**WHAT TO WORK ON:**
Exclude the pictures and transcribe the rest of the data below exactly.

※

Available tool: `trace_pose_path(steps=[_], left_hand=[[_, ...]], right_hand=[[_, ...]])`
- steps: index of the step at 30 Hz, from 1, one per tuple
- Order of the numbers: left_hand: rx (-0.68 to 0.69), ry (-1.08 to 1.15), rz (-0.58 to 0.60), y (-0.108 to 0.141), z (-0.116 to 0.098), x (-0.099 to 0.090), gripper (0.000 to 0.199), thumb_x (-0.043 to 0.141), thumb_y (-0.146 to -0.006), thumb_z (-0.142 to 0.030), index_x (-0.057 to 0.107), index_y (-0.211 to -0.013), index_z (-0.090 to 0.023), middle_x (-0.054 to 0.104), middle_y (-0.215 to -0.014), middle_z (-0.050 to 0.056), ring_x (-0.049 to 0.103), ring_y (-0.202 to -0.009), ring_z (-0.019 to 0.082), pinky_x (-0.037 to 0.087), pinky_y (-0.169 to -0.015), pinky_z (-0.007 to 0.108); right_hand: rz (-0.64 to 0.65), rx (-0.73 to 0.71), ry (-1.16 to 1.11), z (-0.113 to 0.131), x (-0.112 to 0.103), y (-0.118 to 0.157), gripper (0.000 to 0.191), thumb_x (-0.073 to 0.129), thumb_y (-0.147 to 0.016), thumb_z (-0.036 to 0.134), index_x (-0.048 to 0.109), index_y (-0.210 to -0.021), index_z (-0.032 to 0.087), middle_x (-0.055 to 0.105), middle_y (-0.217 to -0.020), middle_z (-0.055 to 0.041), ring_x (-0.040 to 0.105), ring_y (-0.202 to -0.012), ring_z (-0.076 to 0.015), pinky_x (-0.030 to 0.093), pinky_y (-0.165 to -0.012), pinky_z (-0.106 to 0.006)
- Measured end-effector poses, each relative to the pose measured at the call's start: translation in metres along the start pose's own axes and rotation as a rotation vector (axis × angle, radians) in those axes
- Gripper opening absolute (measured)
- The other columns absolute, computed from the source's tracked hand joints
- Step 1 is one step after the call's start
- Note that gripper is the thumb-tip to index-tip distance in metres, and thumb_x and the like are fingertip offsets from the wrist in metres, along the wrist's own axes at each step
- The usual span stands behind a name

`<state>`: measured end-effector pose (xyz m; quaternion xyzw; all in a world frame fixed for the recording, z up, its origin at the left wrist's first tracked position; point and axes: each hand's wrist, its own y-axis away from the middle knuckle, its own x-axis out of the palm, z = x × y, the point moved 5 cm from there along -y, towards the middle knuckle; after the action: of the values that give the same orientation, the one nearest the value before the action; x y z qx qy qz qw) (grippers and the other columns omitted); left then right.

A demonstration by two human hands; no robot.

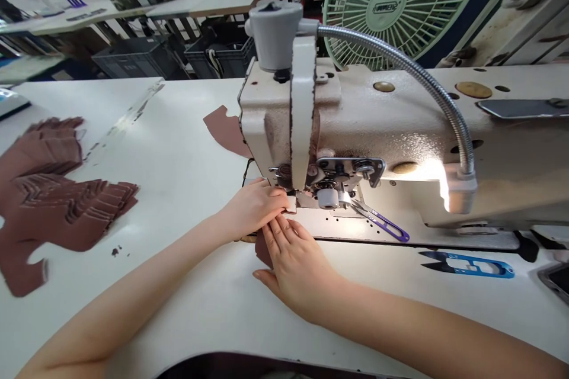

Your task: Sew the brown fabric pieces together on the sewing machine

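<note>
A sewing machine (284, 130) stands on the white table, its needle area lit by a lamp (460, 189). My left hand (251, 207) rests beside the presser area, fingers together over a small pale piece (291, 204); whether it grips anything is hidden. My right hand (300, 260) lies flat, fingers stretched out, on a brown piece (263, 250) at the machine bed's front edge. The two hands' fingertips meet. Another brown piece (226, 130) lies behind the machine head's left side.
Stacked brown pieces (66, 201) spread over the left of the table. Purple snips (384, 225) lie on the machine bed, and blue snips (471, 265) in front of it. Behind the machine are a green fan (386, 6) and grey crates (137, 59).
</note>
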<state>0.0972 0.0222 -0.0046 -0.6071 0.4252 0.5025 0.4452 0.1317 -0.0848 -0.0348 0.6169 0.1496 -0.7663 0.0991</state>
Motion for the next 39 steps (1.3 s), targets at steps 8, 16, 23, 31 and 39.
trace_pose_path(steps=[8,16,23,31,39], left_hand=[[-0.016,0.029,0.007,-0.006,0.009,0.005,0.027,0.046,-0.087,-0.011,0.070,-0.085,-0.022,0.066,-0.077,0.001,0.057,-0.076,0.014,0.041,-0.073,0.026],[-0.011,0.083,-0.046,-0.004,0.019,0.006,0.025,0.048,-0.088,-0.011,0.070,-0.093,-0.023,0.068,-0.094,0.002,0.059,-0.091,0.015,0.041,-0.082,0.027],[0.017,0.040,-0.054,-0.005,0.020,0.008,0.022,0.049,-0.091,-0.014,0.069,-0.096,-0.022,0.069,-0.095,0.003,0.058,-0.095,0.016,0.038,-0.088,0.028],[-0.007,0.066,-0.058,-0.006,0.019,0.010,0.015,0.056,-0.088,-0.013,0.069,-0.088,-0.021,0.070,-0.090,0.000,0.059,-0.091,0.015,0.037,-0.079,0.028],[-0.039,0.156,-0.209,-0.003,0.032,0.011,0.025,0.047,-0.089,-0.014,0.069,-0.092,-0.024,0.068,-0.104,0.000,0.056,-0.105,0.016,0.036,-0.094,0.029]], right_hand=[[-0.013,0.057,0.011,-0.011,0.006,-0.012,0.071,0.035,-0.096,0.053,0.039,-0.138,-0.003,0.041,-0.141,-0.0232,0.035,-0.135,-0.0313,0.034,-0.108,-0.047],[-0.041,0.097,0.025,-0.021,0.009,-0.021,0.065,0.038,-0.095,0.051,0.043,-0.137,0.000,0.045,-0.139,-0.0235,0.039,-0.132,-0.0321,0.035,-0.106,-0.049],[-0.041,0.085,0.039,-0.025,0.009,-0.026,0.067,0.034,-0.096,0.050,0.042,-0.136,-0.003,0.044,-0.140,-0.0241,0.041,-0.130,-0.0336,0.038,-0.103,-0.050],[-0.042,0.081,0.051,-0.025,0.009,-0.024,0.063,0.035,-0.096,0.049,0.046,-0.134,0.000,0.050,-0.134,-0.0247,0.044,-0.128,-0.0334,0.038,-0.102,-0.050],[-0.055,0.096,0.067,-0.025,0.009,-0.024,0.058,0.037,-0.096,0.045,0.041,-0.139,0.006,0.043,-0.142,-0.0196,0.037,-0.133,-0.0310,0.034,-0.104,-0.047]])
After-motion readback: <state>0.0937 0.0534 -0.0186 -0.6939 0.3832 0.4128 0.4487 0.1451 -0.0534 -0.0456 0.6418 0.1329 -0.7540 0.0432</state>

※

**WRITTEN SOLUTION:**
Available tool: `trace_pose_path(steps=[_], left_hand=[[_, ...]], right_hand=[[_, ...]])`
- steps: index of the step at 30 Hz, from 1, one per tuple
- Order of the numbers: left_hand: rx (-0.68 to 0.69), ry (-1.08 to 1.15), rz (-0.58 to 0.60), y (-0.108 to 0.141), z (-0.116 to 0.098), x (-0.099 to 0.090), gripper (0.000 to 0.199), thumb_x (-0.043 to 0.141), thumb_y (-0.146 to -0.006), thumb_z (-0.142 to 0.030), index_x (-0.057 to 0.107), index_y (-0.211 to -0.013), index_z (-0.090 to 0.023), middle_x (-0.054 to 0.104), middle_y (-0.215 to -0.014), middle_z (-0.050 to 0.056), ring_x (-0.049 to 0.103), ring_y (-0.202 to -0.009), ring_z (-0.019 to 0.082), pinky_x (-0.037 to 0.087), pinky_y (-0.169 to -0.015), pinky_z (-0.007 to 0.108); right_hand: rz (-0.64 to 0.65), rx (-0.73 to 0.71), ry (-1.16 to 1.11), z (-0.113 to 0.131), x (-0.112 to 0.103), y (-0.118 to 0.157), gripper (0.000 to 0.191), thumb_x (-0.073 to 0.129), thumb_y (-0.147 to 0.016), thumb_z (-0.036 to 0.134), index_x (-0.048 to 0.109), index_y (-0.210 to -0.021), index_z (-0.032 to 0.087), middle_x (-0.055 to 0.105), middle_y (-0.217 to -0.020), middle_z (-0.055 to 0.041), ring_x (-0.040 to 0.105), ring_y (-0.202 to -0.012), ring_z (-0.076 to 0.015), pinky_x (-0.030 to 0.093), pinky_y (-0.165 to -0.012), pinky_z (-0.106 to 0.006)
- Measured end-effector poses, each relative to the pose measured at the call's start: translation in metres along the start pose's own axes and rotation as a rotation vector (axis × angle, radians) in those axes
- Gripper opening absolute (measured)
- The other columns absolute, computed from the source's tracked hand joints
- Step 1 is one step after the call's start
- Note that gripper is the thumb-tip to index-tip distance in metres, and thumb_x and the like are fingertip offsets from the wrist in metres, along the wrist's own axes at each step
- The usual span stands behind a name

`<state>`: measured end-effector pose (xyz m; quaternion xyzw; all in a world frame fixed for the recording, z up, its origin at the left wrist's first tracked position; point and axes: each hand's wrist, its own y-axis away from the middle knuckle, its own x-axis out of the palm, z = x × y, the point moved 5 cm from there along -y, towards the middle knuckle; after the action: of the values that give the same orientation, the one nearest the value before the action; x y z qx qy qz qw) (grippers and the other columns omitted); left then right.

A demonstration by two human hands; no robot.


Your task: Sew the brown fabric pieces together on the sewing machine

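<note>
A sewing machine (284, 130) stands on the white table, its needle area lit by a lamp (460, 189). My left hand (251, 207) rests beside the presser area, fingers together over a small pale piece (291, 204); whether it grips anything is hidden. My right hand (300, 260) lies flat, fingers stretched out, on a brown piece (263, 250) at the machine bed's front edge. The two hands' fingertips meet. Another brown piece (226, 130) lies behind the machine head's left side.
Stacked brown pieces (66, 201) spread over the left of the table. Purple snips (384, 225) lie on the machine bed, and blue snips (471, 265) in front of it. Behind the machine are a green fan (386, 6) and grey crates (137, 59).
</note>
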<state>0.0972 0.0222 -0.0046 -0.6071 0.4252 0.5025 0.4452 0.1317 -0.0848 -0.0348 0.6169 0.1496 -0.7663 0.0991</state>
Motion for the next 39 steps (1.3 s), targets at steps 8, 16, 23, 31 and 39.
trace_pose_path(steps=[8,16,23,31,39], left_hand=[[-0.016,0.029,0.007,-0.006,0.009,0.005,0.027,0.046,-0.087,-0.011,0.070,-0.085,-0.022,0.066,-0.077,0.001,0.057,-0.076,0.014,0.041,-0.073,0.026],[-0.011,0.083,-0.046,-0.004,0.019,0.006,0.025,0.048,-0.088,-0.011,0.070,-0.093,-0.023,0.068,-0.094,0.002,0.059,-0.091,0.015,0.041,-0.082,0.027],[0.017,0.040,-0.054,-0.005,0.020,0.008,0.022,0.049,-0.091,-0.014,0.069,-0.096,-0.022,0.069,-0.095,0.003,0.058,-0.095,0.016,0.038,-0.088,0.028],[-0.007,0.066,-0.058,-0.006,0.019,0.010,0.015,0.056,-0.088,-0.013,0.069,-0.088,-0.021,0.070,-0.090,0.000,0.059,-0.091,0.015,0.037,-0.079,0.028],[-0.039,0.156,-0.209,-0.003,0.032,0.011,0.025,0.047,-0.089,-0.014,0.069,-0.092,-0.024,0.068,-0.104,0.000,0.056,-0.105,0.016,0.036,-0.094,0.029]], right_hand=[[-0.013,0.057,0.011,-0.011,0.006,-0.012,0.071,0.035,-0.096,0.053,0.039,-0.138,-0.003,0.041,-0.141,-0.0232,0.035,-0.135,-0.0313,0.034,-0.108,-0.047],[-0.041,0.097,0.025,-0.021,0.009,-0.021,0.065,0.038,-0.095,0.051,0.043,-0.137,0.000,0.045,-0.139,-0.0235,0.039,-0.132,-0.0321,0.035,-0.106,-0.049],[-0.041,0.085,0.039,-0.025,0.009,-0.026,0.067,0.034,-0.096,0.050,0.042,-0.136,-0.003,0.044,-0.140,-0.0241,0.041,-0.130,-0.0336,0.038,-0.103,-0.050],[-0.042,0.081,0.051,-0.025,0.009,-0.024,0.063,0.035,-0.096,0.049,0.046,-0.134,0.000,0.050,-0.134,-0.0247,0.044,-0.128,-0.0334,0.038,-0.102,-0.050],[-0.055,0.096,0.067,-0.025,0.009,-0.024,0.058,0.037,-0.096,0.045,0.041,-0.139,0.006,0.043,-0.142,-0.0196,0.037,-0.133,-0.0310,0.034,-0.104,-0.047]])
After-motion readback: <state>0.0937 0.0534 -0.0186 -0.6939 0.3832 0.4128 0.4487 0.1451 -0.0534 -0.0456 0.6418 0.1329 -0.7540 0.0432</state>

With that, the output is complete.